#### [TASK TO CARRY OUT]
Look through the entries below for the string "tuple", and copy each line where it is found.

——————————

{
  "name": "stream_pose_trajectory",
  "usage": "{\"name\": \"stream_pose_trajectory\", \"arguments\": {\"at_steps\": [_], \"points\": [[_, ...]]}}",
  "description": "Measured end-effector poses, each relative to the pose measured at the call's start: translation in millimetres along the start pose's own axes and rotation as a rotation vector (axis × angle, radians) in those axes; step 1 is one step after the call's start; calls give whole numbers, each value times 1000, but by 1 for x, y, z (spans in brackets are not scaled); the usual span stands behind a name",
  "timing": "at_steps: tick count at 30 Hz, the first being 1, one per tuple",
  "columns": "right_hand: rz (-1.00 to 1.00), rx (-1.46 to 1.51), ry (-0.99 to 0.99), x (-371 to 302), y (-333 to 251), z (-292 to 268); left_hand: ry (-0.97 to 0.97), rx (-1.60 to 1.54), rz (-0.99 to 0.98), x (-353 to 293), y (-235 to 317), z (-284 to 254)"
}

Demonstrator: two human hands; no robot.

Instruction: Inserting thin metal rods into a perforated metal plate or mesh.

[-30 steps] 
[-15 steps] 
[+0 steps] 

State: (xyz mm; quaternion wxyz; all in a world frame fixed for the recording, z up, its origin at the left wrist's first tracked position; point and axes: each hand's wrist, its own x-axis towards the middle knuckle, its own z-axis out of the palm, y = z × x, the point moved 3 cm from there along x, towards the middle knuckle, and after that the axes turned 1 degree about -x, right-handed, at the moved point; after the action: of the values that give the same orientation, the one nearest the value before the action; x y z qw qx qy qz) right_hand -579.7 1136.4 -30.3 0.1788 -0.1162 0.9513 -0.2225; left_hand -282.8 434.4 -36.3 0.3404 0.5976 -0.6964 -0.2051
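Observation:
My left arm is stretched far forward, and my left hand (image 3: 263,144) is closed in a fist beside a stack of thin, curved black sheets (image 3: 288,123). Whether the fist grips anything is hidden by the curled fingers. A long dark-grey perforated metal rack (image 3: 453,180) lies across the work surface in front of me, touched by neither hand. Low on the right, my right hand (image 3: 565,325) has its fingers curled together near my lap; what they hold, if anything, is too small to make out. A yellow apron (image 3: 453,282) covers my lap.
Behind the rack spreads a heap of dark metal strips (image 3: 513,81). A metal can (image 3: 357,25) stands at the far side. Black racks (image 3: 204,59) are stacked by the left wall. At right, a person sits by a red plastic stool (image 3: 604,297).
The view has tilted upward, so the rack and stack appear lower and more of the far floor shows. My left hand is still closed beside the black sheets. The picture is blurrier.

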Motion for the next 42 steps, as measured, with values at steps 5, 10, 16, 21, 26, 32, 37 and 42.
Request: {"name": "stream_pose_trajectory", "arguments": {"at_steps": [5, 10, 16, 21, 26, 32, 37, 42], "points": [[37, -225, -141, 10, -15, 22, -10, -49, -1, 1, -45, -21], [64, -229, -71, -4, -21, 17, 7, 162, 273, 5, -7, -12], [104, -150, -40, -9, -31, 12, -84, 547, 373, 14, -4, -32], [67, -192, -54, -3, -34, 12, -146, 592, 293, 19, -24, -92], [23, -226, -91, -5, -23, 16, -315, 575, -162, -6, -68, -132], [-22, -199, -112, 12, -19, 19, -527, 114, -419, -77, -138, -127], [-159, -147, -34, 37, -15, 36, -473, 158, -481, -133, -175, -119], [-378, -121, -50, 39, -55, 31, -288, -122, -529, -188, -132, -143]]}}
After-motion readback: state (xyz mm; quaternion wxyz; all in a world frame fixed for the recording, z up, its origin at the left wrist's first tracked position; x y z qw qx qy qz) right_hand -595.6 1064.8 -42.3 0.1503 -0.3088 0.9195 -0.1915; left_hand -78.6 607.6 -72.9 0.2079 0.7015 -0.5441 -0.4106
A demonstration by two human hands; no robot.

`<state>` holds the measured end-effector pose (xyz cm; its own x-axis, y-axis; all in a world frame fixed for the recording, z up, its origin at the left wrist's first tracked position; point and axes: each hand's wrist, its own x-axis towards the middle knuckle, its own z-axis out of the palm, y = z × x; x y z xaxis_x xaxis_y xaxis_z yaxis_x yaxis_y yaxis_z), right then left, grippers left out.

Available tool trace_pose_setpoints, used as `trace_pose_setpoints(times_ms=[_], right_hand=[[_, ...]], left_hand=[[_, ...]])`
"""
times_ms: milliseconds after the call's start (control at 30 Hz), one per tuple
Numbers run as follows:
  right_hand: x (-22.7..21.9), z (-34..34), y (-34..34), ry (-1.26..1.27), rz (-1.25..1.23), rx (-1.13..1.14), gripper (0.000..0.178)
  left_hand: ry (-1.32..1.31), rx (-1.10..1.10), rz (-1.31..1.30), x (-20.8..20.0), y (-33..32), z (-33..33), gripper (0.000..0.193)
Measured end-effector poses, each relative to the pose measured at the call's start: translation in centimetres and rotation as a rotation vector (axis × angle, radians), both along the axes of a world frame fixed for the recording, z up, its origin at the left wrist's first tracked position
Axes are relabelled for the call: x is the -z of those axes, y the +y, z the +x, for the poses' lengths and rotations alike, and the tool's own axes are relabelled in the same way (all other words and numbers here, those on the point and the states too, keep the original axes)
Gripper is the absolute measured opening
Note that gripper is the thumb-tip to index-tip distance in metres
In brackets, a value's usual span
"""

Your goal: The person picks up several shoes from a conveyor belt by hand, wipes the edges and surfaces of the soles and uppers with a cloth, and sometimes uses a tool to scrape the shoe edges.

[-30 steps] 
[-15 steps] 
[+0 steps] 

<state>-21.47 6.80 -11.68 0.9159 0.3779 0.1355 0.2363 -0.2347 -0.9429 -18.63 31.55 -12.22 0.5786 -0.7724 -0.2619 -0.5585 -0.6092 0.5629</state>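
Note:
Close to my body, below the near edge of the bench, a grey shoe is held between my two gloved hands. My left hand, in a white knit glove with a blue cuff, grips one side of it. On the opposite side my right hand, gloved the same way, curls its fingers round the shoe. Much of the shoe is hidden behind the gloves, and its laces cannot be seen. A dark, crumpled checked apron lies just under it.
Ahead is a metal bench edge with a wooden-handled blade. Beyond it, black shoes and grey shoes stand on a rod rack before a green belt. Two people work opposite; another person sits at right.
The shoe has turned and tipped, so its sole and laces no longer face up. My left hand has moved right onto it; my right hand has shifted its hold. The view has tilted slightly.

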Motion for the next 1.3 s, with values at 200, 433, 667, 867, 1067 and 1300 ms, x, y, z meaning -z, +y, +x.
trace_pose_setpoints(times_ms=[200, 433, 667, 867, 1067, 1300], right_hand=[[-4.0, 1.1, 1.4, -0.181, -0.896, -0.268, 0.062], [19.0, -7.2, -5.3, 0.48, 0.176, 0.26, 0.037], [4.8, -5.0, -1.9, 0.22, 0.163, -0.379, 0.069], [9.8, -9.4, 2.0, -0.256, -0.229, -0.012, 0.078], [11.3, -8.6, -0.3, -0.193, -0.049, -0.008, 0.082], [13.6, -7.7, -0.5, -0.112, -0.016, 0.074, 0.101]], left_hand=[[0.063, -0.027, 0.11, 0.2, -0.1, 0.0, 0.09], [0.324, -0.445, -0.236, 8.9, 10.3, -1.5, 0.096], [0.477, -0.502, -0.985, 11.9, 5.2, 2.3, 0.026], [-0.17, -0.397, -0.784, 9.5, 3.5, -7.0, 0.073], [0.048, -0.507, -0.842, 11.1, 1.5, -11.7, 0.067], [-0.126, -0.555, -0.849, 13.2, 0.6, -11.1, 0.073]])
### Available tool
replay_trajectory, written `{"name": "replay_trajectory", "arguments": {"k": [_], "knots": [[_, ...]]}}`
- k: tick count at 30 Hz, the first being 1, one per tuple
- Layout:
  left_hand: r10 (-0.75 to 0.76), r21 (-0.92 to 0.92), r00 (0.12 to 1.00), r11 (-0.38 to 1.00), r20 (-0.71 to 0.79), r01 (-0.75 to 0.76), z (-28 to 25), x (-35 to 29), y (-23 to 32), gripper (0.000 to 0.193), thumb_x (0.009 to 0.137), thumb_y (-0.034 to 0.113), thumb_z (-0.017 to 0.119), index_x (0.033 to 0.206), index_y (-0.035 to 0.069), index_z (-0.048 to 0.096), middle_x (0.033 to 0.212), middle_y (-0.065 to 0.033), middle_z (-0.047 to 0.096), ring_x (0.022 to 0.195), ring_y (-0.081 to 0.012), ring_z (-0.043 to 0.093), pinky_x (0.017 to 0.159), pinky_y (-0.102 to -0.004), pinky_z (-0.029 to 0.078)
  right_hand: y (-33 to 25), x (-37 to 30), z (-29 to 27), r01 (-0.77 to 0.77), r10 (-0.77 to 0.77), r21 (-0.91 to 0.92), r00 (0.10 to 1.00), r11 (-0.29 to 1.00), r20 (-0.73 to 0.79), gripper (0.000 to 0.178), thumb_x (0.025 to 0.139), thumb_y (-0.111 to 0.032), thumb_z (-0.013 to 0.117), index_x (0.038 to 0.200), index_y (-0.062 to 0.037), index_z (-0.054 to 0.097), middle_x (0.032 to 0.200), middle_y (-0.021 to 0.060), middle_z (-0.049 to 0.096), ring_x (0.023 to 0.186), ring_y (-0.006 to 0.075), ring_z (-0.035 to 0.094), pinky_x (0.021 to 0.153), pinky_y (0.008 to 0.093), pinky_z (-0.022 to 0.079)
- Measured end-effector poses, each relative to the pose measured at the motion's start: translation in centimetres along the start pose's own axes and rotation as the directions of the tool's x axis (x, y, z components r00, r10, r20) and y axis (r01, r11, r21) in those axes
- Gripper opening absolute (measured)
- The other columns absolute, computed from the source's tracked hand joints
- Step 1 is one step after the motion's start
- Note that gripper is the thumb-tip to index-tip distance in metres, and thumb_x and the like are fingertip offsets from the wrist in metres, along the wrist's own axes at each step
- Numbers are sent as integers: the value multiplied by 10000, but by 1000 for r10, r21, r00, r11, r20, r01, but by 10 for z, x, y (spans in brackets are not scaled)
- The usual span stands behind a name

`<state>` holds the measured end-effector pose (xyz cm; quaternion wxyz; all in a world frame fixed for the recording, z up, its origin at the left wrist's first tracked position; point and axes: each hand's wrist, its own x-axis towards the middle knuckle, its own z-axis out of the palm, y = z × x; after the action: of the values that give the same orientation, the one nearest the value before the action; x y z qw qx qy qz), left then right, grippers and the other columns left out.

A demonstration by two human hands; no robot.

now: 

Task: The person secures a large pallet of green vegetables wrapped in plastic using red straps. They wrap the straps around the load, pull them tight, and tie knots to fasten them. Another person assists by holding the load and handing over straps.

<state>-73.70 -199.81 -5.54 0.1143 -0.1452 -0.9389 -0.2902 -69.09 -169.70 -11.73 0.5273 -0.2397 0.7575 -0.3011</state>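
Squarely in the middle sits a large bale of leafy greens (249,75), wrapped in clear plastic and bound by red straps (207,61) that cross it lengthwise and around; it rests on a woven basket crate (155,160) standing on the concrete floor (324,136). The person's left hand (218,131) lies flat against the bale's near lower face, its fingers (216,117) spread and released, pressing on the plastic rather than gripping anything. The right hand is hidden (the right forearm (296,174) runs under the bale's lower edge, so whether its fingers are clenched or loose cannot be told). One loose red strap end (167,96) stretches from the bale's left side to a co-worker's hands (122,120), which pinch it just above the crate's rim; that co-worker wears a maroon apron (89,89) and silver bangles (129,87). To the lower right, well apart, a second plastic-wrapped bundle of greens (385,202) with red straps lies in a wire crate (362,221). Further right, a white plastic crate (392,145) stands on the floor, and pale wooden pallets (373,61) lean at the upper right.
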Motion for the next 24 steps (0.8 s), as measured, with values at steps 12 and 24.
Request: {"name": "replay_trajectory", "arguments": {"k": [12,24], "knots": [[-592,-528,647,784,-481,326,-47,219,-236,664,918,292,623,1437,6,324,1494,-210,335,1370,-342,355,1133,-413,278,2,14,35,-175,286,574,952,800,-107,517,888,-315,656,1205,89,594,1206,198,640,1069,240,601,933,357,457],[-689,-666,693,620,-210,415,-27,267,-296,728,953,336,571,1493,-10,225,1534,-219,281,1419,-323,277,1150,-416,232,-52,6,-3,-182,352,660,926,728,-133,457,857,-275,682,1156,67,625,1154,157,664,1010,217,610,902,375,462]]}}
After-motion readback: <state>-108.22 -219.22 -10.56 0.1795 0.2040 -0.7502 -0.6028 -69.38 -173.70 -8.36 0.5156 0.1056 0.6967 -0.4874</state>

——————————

#### [THE ANSWER]
  "timing": "at_steps: tick count at 30 Hz, the first being 1, one per tuple",
times_ms: milliseconds after the call's start (control at 30 Hz), one per tuple
- k: tick count at 30 Hz, the first being 1, one per tuple

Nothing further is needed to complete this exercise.